Your task
When you write out the listing, keep every word as it stands and drop the pictures.

Information supplied
::::

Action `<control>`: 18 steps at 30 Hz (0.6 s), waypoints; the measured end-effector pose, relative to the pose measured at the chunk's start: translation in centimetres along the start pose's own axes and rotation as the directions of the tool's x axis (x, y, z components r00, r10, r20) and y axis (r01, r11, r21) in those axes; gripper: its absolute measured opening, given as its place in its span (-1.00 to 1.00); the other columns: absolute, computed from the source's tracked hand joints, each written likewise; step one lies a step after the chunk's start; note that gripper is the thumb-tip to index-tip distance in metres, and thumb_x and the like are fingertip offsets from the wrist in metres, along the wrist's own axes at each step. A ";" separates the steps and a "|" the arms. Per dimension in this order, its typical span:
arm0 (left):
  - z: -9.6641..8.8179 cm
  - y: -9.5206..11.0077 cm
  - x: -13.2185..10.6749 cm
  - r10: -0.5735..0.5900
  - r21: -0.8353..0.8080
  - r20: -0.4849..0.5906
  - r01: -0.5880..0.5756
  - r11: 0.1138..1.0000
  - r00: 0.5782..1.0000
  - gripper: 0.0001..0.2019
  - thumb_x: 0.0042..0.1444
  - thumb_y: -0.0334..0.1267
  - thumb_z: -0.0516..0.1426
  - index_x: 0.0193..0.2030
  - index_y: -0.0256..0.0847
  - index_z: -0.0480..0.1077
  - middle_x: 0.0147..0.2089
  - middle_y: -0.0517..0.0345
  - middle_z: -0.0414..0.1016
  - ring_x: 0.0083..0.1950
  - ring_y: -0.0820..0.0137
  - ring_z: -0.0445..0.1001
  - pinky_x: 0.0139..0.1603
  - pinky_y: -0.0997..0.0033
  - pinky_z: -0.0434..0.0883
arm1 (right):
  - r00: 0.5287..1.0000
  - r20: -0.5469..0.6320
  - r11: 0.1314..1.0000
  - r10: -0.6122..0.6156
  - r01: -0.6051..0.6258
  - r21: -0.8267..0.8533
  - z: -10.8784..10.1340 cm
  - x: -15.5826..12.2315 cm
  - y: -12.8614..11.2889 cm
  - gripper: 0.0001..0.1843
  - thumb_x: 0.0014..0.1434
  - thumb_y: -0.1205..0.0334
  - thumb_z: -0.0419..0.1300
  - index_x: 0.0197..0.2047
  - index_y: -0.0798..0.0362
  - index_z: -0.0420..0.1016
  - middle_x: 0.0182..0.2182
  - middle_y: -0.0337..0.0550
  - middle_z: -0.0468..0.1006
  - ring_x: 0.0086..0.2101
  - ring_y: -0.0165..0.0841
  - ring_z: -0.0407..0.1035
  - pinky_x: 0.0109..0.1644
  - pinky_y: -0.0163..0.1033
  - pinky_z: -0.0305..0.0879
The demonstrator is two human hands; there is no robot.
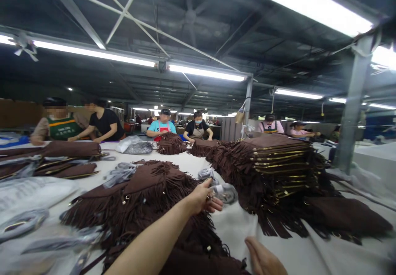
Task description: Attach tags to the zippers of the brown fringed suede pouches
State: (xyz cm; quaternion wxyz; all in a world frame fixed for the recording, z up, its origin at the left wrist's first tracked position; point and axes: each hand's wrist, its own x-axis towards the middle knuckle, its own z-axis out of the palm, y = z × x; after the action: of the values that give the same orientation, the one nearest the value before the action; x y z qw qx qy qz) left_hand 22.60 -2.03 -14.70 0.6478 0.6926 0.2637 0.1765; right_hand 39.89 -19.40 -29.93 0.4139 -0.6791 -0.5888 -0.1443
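My left hand (202, 197) reaches forward over brown fringed bags (157, 180). A coiled strap in clear plastic (228, 193) sits between its thumb and fingers. Just behind that coil lies another plastic-wrapped coil (206, 174) on the white table (238, 225). At the bottom edge, my right hand (265, 259) shows only in part, its fingers stretched out and nothing visible in them. To the right of both hands rises a tall stack of brown fringed bags (278, 159) with gold zips along their edges.
More wrapped coils (24, 223) and plastic bags (34, 192) lie at the left, with brown bags (71, 149) behind them. One brown bag (346, 215) lies at the right. Several people work across the table, among them a person in a red apron (162, 128). A metal post (355, 106) stands at the right.
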 end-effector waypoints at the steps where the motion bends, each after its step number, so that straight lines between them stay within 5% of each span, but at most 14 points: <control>1: -0.4 0.7 -1.7 -0.037 -0.101 0.000 0.037 0.994 0.999 -0.46 0.18 -0.25 -0.03 0.32 -0.27 0.05 -0.33 0.00 0.56 -0.39 0.30 0.58 -0.49 0.46 0.39 | 0.999 -0.031 0.999 0.023 -0.022 0.030 -0.3 0.0 -0.2 -0.49 0.32 -0.15 -0.12 -0.35 -0.07 0.53 -0.44 -0.11 0.65 -0.43 -0.24 0.56 -0.36 -0.32 0.46; 4: -1.6 2.0 -7.7 -0.097 -0.370 -0.050 0.072 0.926 0.994 -0.62 0.10 -0.26 0.00 0.05 -0.32 0.32 -0.17 -0.09 0.58 -0.40 0.40 0.57 -0.51 0.54 0.38 | 0.983 -0.130 0.986 0.132 -0.117 0.115 -1.6 0.2 -2.2 -0.36 0.19 -0.37 -0.05 -0.30 -0.02 0.59 -0.30 -0.01 0.68 -0.29 -0.14 0.58 -0.21 -0.23 0.52; 6: -1.9 2.1 -11.5 -0.117 -0.402 -0.112 0.062 0.913 0.987 -0.71 0.06 -0.29 0.00 -0.10 -0.36 0.37 -0.15 -0.13 0.57 -0.41 0.43 0.57 -0.52 0.56 0.36 | 0.973 -0.145 0.968 0.178 -0.147 0.204 -2.9 0.5 -5.5 -0.38 0.15 -0.37 0.02 -0.27 0.00 0.60 -0.24 0.02 0.66 -0.22 -0.12 0.56 -0.12 -0.18 0.50; 11: -0.6 1.8 -18.9 -0.122 -0.348 -0.217 0.040 0.936 0.968 -0.74 -0.03 -0.28 0.01 -0.24 -0.35 0.41 -0.25 -0.10 0.58 -0.45 0.38 0.54 -0.56 0.52 0.30 | 0.994 0.104 0.868 -0.038 -0.018 0.496 -7.4 1.9 -20.1 -0.61 0.26 -0.10 0.10 -0.34 -0.01 0.59 0.20 0.02 0.37 0.07 -0.09 0.37 0.07 -0.11 0.38; 14: 0.8 2.2 -22.2 0.009 -0.226 -0.225 -0.061 0.972 0.974 -0.78 -0.09 -0.22 0.06 -0.37 -0.32 0.42 -0.46 0.06 0.51 -0.54 0.40 0.45 -0.56 0.51 0.26 | 0.964 0.203 0.828 -0.172 0.029 0.561 -9.8 3.1 -27.6 -0.69 0.27 0.03 0.12 -0.38 -0.03 0.59 0.14 -0.02 0.43 0.11 -0.12 0.32 0.16 -0.08 0.27; 18: 1.8 3.5 -25.6 0.204 -0.177 -0.201 -0.240 0.954 0.958 -0.72 -0.12 -0.06 0.08 -0.51 -0.28 0.37 -0.59 0.19 0.34 -0.57 0.44 0.34 -0.56 0.50 0.25 | 0.939 0.210 0.838 -0.273 0.125 0.531 -11.6 4.1 -32.0 -0.73 0.26 0.11 0.14 -0.35 -0.01 0.62 -0.06 -0.02 0.53 -0.02 -0.17 0.38 0.10 -0.10 0.28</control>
State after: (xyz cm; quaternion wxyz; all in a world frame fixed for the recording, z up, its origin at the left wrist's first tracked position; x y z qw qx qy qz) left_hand 3.69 -18.79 -8.89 0.6633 0.6305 0.2225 0.3362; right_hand 14.98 -26.25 -7.41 0.4743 -0.4931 -0.7259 0.0704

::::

Solution to the exercise
Action `<control>`: 18 steps at 30 Hz (0.6 s), waypoints; the measured end-effector pose, relative to the pose measured at the chunk's start: translation in centimetres along the start pose's own axes and rotation as the directions of the tool's x axis (x, y, z components r00, r10, r20) and y axis (r01, r11, r21) in those axes; gripper: its absolute measured opening, given as its place in its span (-1.00 to 1.00); the other columns: absolute, computed from the source's tracked hand joints, each written likewise; step one lies a step after the chunk's start; note that gripper is the thumb-tip to index-tip distance in metres, and thumb_x and the like are fingertip offsets from the wrist in metres, along the wrist's own axes at each step. A ";" separates the steps and a "|" the arms. Per dimension in this order, its typical span:
arm0 (left):
  - z: -9.6641..8.8179 cm
  - y: -9.5206..11.0077 cm
  - x: -13.2185..10.6749 cm
  - r10: -0.5735..0.5900
  - r21: -0.8353..0.8080
  - r20: -0.4849..0.5906
  - r01: -0.5880..0.5756
  - r11: 0.1138..1.0000
  - r00: 0.5782..1.0000
  - gripper: 0.0001..0.2019
  - thumb_x: 0.0042..0.1444
  - thumb_y: -0.0334..0.1267
  - thumb_z: -0.0516..0.1426
  - index_x: 0.0193..0.2030
  - index_y: -0.0256..0.0847
  - index_z: -0.0480..0.1077
  - middle_x: 0.0147..0.2089
  - middle_y: -0.0517..0.0345
  - middle_z: -0.0414..0.1016
  - ring_x: 0.0083..0.1950
  - ring_y: -0.0820..0.0137
  - ring_z: -0.0445..0.1001
  - pinky_x: 0.0139..0.1603
  - pinky_y: -0.0997..0.0033
  - pinky_z: -0.0434..0.0883
arm1 (right):
  - r00: 0.5287..1.0000
  - r20: -0.5469..0.6320
  - r11: 0.1314..1.0000
  - r10: -0.6122..0.6156
  - r01: -0.6051..0.6258
  - r21: -0.8267..0.8533
  - z: -10.8784..10.1340 cm
  - x: -15.5826..12.2315 cm
  - y: -12.8614..11.2889 cm
  - gripper: 0.0001..0.1843
  - thumb_x: 0.0014..0.1434
  - thumb_y: -0.1205..0.0334
  - thumb_z: -0.0419..0.1300
  - index_x: 0.0197..0.2047
  - index_y: -0.0798..0.0362
  - index_z: -0.0420..0.1016
  - middle_x: 0.0182..0.2182
  - middle_y: -0.0337..0.0550
  - middle_z: -0.0468..0.1006
  - ring_x: 0.0086..0.2101
  - ring_y: -0.0165..0.0841
  - ring_z: -0.0407..0.1035
  - pinky_x: 0.0109..0.1644
  - pinky_y: -0.0163..0.1033
  - pinky_z: -0.0305..0.0879
The demonstrator is two human hands; there is no robot.
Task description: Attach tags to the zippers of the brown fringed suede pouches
State: (xyz cm; quaternion wxyz; all in a world frame fixed for the recording, z up, its origin at the left wrist's first tracked position; point and axes: each hand's wrist, its own x-axis towards the middle knuckle, its own z-axis out of the palm, y = z × x; after the action: of the values that give the same orientation, the one nearest the value before the action; x y z qw qx qy qz) left_hand 22.60 -2.03 -14.70 0.6478 0.6926 0.2637 0.1765; right_hand 39.89 -19.40 -29.93 0.4139 -0.6791 -0.5888 -0.1443
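My left hand (202, 197) reaches forward over brown fringed bags (157, 180). A coiled strap in clear plastic (228, 193) sits between its thumb and fingers. Just behind that coil lies another plastic-wrapped coil (206, 174) on the white table (238, 225). At the bottom edge, my right hand (265, 259) shows only in part, its fingers stretched out and nothing visible in them. To the right of both hands rises a tall stack of brown fringed bags (278, 159) with gold zips along their edges.
More wrapped coils (24, 223) and plastic bags (34, 192) lie at the left, with brown bags (71, 149) behind them. One brown bag (346, 215) lies at the right. Several people work across the table, among them a person in a red apron (162, 128). A metal post (355, 106) stands at the right.
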 end-effector waypoints at the steps where the motion bends, each after its step number, so that straight lines between them stay within 5% of each span, but at most 14 points: <control>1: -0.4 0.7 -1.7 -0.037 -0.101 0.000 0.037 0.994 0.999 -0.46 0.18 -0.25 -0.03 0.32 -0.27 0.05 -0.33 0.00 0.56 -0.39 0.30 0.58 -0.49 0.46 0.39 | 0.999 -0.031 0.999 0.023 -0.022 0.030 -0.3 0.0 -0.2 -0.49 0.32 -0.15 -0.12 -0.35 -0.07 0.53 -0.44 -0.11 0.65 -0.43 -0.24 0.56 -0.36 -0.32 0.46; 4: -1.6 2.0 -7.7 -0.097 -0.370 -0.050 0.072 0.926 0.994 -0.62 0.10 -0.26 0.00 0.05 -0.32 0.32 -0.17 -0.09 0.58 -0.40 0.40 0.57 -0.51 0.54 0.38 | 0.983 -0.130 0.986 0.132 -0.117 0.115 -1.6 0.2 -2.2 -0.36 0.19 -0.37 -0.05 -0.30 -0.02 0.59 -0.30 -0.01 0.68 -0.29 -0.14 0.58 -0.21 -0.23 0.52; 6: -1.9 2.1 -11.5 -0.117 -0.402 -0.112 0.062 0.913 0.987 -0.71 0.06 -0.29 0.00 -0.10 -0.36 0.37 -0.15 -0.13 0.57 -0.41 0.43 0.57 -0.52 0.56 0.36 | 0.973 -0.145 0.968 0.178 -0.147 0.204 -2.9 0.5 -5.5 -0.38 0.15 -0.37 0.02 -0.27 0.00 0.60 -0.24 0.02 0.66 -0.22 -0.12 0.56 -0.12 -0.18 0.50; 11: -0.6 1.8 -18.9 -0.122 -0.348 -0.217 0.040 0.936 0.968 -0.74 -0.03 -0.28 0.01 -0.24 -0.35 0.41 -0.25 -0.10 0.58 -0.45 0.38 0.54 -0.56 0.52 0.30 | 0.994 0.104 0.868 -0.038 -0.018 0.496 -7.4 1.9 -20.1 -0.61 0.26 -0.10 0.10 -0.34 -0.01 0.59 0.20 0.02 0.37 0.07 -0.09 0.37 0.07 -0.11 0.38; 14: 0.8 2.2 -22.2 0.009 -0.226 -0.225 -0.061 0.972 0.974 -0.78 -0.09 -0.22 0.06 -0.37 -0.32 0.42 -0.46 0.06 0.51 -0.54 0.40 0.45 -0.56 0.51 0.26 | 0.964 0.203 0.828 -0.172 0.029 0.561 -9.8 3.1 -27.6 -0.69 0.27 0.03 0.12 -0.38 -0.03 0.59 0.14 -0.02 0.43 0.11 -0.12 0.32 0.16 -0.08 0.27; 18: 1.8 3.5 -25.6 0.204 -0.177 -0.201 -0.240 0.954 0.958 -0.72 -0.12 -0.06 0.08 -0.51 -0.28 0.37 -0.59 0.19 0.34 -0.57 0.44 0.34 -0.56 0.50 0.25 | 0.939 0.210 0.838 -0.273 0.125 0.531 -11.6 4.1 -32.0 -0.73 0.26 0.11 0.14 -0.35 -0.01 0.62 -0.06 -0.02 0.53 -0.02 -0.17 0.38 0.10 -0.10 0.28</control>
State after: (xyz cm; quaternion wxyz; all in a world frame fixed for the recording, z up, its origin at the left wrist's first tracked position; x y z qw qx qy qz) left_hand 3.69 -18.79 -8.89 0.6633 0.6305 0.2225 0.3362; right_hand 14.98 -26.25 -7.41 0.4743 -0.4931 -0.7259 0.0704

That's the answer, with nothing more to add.